EXERCISE DETAILS: Please work out how many lines of this material include "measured", and answer with that number by itself.
Start of DATASET CONTENT
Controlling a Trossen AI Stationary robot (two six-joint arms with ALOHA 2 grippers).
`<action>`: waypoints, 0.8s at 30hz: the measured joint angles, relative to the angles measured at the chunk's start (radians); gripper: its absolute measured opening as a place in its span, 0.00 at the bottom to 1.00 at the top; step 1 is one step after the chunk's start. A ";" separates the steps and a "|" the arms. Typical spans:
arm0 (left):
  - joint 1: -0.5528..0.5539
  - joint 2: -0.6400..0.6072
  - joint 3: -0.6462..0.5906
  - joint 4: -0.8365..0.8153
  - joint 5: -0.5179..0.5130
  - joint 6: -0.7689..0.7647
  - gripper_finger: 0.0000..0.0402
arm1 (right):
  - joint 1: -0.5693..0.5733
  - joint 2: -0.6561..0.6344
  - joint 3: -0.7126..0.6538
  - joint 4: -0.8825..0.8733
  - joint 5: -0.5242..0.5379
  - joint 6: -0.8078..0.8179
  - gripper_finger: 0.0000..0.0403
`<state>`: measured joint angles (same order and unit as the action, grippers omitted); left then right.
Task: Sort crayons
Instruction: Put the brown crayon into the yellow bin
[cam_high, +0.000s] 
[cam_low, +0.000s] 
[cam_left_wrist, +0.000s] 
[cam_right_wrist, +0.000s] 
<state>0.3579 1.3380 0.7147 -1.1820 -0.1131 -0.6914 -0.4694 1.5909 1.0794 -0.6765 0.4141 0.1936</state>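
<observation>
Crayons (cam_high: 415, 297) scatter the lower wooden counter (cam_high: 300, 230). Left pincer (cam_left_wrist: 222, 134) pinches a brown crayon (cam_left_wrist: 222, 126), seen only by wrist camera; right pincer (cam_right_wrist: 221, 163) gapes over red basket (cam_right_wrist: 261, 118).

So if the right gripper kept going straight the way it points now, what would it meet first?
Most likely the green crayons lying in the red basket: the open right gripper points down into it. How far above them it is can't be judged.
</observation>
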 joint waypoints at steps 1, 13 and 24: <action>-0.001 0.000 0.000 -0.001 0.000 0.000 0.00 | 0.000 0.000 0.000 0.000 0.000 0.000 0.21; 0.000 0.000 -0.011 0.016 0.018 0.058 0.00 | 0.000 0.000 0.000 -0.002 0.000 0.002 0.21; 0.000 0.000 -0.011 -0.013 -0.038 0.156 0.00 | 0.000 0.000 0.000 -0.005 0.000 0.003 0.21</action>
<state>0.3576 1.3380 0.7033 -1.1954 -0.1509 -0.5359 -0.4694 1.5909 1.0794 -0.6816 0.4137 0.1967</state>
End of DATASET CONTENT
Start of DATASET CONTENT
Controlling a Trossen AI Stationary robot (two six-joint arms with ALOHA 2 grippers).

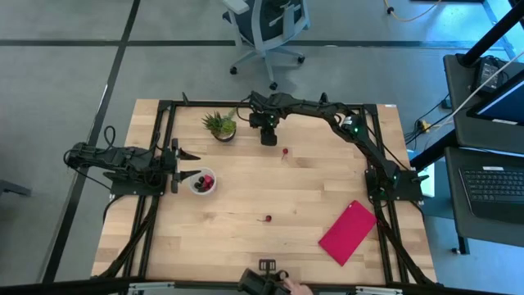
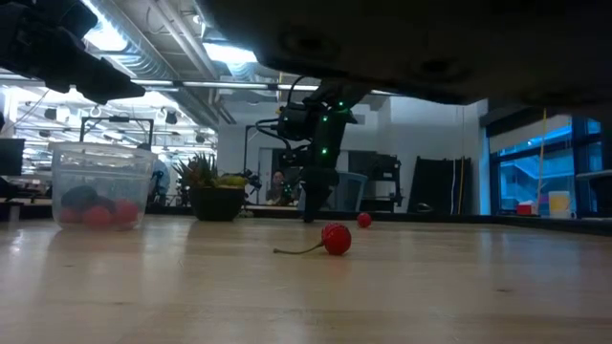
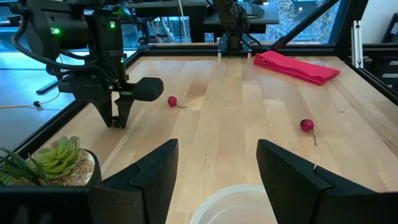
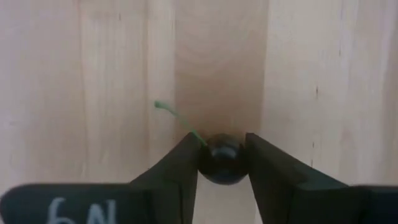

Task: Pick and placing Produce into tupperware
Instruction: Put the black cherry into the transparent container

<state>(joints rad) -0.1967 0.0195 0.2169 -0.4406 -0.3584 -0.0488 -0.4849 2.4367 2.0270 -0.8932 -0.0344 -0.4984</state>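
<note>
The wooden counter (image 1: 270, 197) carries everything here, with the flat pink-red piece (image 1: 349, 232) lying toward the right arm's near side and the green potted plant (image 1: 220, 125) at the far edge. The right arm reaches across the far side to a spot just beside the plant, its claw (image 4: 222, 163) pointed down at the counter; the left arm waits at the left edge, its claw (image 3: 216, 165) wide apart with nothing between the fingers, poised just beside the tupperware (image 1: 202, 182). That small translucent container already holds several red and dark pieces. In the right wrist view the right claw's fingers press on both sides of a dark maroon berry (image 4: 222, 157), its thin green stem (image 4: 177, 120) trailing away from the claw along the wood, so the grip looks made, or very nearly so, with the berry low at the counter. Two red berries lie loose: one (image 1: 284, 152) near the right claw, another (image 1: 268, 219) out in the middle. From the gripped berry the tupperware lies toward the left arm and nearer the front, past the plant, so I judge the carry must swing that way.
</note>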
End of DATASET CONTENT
SOLUTION TO THIS EXERCISE: 2